|
Boost : |
From: Jeremy Maitin-Shepard (jbms_at_[hidden])
Date: 2007-09-27 16:37:09
"James Porter" <porterj_at_[hidden]> writes:
> I see what you mean. Still, fixed-width-encoded strings are a lot easier to
> code, and I think we should focus on them first just to get something
> working and to have a platform to test code conversion on, which in my
> opinion is the most important part.
I think as others have said, in practice a fixed-width encoding really
gains you very little or nothing at all. Needing random access to code
points is, I think, an extremely rare operation. Replacing one code
point with another code point is also likewise a rare operation; in
general you would replace one substring (perhaps a grapheme cluster)
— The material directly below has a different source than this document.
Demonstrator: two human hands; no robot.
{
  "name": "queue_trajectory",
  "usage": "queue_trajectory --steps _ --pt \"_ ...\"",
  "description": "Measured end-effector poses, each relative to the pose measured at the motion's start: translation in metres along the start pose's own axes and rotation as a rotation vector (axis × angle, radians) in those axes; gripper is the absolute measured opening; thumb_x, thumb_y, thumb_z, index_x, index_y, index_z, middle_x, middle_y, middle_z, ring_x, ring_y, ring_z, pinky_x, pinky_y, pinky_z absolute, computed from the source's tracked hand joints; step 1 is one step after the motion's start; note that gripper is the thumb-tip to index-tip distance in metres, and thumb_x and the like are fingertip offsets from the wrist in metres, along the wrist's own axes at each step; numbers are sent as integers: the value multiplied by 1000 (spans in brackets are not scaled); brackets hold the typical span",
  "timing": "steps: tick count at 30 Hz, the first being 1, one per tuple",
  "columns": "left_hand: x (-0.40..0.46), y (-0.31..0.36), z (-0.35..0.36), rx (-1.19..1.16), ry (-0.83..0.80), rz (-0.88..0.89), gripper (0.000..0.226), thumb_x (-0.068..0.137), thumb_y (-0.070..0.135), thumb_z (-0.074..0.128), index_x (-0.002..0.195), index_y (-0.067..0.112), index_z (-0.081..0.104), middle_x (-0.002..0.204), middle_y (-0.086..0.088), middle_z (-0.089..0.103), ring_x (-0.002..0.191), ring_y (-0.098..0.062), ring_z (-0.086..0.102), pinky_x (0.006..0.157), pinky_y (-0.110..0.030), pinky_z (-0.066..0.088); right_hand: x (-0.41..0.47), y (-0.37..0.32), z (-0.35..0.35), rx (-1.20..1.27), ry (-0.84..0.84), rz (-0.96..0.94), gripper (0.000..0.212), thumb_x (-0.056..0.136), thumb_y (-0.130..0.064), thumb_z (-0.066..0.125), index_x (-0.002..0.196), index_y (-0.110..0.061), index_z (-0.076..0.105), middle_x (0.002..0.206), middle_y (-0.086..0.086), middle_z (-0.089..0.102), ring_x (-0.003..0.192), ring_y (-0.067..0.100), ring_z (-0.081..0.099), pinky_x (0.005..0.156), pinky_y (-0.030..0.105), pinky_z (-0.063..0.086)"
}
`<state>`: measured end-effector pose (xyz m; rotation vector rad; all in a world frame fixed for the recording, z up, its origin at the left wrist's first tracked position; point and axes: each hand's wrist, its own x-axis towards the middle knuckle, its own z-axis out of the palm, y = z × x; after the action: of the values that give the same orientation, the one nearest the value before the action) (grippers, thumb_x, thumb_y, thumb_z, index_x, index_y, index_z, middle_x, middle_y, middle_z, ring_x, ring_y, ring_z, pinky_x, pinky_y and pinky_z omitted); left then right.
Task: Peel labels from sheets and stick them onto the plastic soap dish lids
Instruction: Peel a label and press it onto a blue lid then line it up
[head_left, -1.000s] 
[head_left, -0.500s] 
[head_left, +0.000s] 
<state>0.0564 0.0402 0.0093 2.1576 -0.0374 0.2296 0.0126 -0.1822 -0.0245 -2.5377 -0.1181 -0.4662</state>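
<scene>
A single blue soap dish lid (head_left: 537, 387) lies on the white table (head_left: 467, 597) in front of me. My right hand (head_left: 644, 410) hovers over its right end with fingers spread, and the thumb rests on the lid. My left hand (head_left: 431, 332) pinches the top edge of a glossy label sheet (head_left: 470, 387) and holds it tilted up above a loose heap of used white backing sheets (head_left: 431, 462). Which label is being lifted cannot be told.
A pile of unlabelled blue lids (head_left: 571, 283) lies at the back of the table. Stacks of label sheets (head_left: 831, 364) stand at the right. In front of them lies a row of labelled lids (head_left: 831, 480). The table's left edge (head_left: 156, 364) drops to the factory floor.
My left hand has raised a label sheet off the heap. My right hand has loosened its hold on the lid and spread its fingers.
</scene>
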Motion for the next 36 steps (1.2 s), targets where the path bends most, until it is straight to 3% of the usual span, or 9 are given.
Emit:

with another substring (which may also be a grapheme cluster).
[snip]
> That said, I think a good (general) roadmap for this project would be:
> 1) Extend std::basic_string to store UCS-2 / UCS-4 (should be easy, though
> string constants may pose a problem)
UCS-2 is bogus and should not be used at all. Conceivably UCS-4 is
legitimate but in practice not likely to be used by anyone. Still, it
is probably important to support it. The primary encodings of Unicode
to be supported should be UTF-8 and UTF-16.
> 2) Add code conversion to move between encodings, especially for I/O
> 3) Create VWE string class (fairly easy if immutable, hard if mutable)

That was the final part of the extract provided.